DIRECTIONS FOR THIS TASK: The reply is a verbatim copy of the listing below with its images dropped.

DATA PROVIDED:

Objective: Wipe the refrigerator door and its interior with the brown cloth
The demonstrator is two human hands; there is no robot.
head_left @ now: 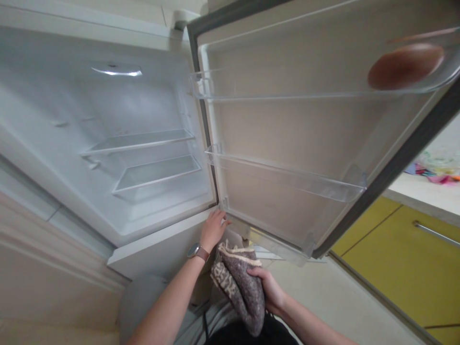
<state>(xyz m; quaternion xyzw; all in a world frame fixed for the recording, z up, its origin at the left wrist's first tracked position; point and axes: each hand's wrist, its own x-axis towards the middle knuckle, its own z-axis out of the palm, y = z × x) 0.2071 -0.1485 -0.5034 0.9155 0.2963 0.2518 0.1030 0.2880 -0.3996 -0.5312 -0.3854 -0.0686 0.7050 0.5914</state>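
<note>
Grey cloth point(247, 282) within right grip point(272, 289)

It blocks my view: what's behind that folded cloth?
Dark clothing shows behind the folded cloth. Some fingers of the right hand and anything else the cloth covers can't be seen.

One left hand point(214, 226), one right hand point(272, 289) and one cloth point(247, 280) are near. Two shelves point(140, 141) show at left, three clear door bins point(330, 188) at right.

And there's the top rack point(280, 97), a brown oval point(406, 67) sitting at its right; farther right, the counter point(424, 195) carries colourful bits point(443, 179).
</note>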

TASK RESULT:
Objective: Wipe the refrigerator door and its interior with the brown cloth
The demonstrator is two human hands; there is no robot.
head_left @ now: 
<state>(xyz m; quaternion xyzw; all in a world frame fixed for the recording, z up, its origin at the left wrist's first tracked position; point and axes: each hand's wrist, its own x-axis towards the middle knuckle, its own z-axis out of the palm, y = z × x) 0.2071 -0.1485 -0.5034 0.9155 0.2963 0.2518 0.1030 0.2880 -0.3996 -0.5312 -0.3854 -0.0686 0.7050 0.5914</state>
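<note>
Grey cloth point(247, 282) within right grip point(272, 289)

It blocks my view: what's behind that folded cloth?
Dark clothing shows behind the folded cloth. Some fingers of the right hand and anything else the cloth covers can't be seen.

One left hand point(214, 226), one right hand point(272, 289) and one cloth point(247, 280) are near. Two shelves point(140, 141) show at left, three clear door bins point(330, 188) at right.

And there's the top rack point(280, 97), a brown oval point(406, 67) sitting at its right; farther right, the counter point(424, 195) carries colourful bits point(443, 179).
</note>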

The full answer has now been given.